Abstract
Purpose :
Regorafenib is a multi-kinase inhibitor of vascular endothelial growth factor receptor, fibroblast growth factor receptor, platelet-derived growth factor receptor, RAF, Tie-2, c-KIT, and RET. The aim of this study was to investigate the effects of regorafenib compared with those of mitomycin-C (MMC) on intraocular pressure (IOP), bleb formation, and conjunctival capillaries in a canine filtration surgery model.
Methods :
Glaucoma filtration surgery models were created in 12 eyes of 12 beagles.
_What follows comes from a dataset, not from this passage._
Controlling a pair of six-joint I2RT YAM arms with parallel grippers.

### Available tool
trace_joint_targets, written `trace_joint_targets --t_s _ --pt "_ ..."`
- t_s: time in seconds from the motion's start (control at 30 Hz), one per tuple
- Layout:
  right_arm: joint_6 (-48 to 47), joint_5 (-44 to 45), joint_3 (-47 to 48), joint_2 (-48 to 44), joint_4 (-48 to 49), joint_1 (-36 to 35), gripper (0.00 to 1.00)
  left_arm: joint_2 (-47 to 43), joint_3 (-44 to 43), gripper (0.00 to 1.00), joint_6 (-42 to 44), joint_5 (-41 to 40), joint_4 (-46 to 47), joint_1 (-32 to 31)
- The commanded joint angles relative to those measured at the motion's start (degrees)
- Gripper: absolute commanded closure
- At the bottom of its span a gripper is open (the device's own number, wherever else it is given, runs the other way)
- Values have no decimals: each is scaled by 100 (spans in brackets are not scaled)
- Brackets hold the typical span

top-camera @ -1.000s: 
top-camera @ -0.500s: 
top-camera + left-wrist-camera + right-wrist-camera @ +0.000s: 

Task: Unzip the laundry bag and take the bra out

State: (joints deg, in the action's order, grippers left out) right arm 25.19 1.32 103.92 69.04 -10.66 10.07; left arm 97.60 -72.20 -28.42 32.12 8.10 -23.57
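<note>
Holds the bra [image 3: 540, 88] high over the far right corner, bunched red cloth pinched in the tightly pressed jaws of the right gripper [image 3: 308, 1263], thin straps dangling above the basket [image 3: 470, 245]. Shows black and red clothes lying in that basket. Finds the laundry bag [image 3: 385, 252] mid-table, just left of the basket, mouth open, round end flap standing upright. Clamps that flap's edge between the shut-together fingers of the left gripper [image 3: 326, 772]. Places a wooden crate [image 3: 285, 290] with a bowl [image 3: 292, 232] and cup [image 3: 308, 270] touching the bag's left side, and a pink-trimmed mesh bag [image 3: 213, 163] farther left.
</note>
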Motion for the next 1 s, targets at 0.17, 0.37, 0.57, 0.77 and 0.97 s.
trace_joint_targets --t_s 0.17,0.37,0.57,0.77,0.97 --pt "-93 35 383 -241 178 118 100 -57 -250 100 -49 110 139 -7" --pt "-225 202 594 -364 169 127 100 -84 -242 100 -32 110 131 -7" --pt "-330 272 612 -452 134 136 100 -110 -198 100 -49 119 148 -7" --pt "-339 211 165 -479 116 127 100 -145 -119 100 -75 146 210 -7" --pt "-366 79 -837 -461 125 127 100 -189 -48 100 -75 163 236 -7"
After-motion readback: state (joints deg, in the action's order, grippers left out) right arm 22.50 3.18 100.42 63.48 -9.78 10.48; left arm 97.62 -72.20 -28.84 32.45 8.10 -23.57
Immediately after surgery, 50 μL of 2% regorafenib solution was instilled to some eyes twice a day for 12 weeks (R group, n=6), while 0.04% MMC was exposed to the sclera of other eyes for 5 minutes during surgery (M group, n=6). IOP and bleb scores were assessed for 12 weeks postoperatively. At 12 weeks, the thickness of the bleb wall was measured using ultrasonic biomicroscopy (UBM) and histological evaluation.
Results :
In both groups, IOP reduction and bleb scores were maintained similarly for 12 weeks. UBM showed that bleb walls were significantly thicker in the R group than in the M group (1.05±0.14 mm vs. 0.85±0.12 mm (mean±standard deviation), p=0.04, Mann–Whitney U test). Collagen density and the number of conjunctival capillaries were significantly higher in the R group than in the M group (p=0.02 and 0.01, respectively; Mann–Whitney U test). No significant difference was found in proliferative-cell nuclear antigen-positive, mast, transforming growth factor-β (TGF-β)-positive, or vimentin-positive cells between the two groups. Instillation of regorafenib suppressed fibrosis by inhibiting TGF-β and some cytokines, resulting in prolonged bleb formation and IOP reduction.
Conclusions :
Topical regorafenib application maintained bleb formation and IOP reduction by a similar degree to that of MMC exposure, whereas it ameliorated toxicity to conjunctiva. These results suggest that regorafenib is more useful than MMC for creating thicker and less ischemic blebs in glaucoma filtration surgery.
This abstract was presented at the 2019 ARVO Annual Meeting, held in Vancouver, Canada, April 28 - May 2, 2019.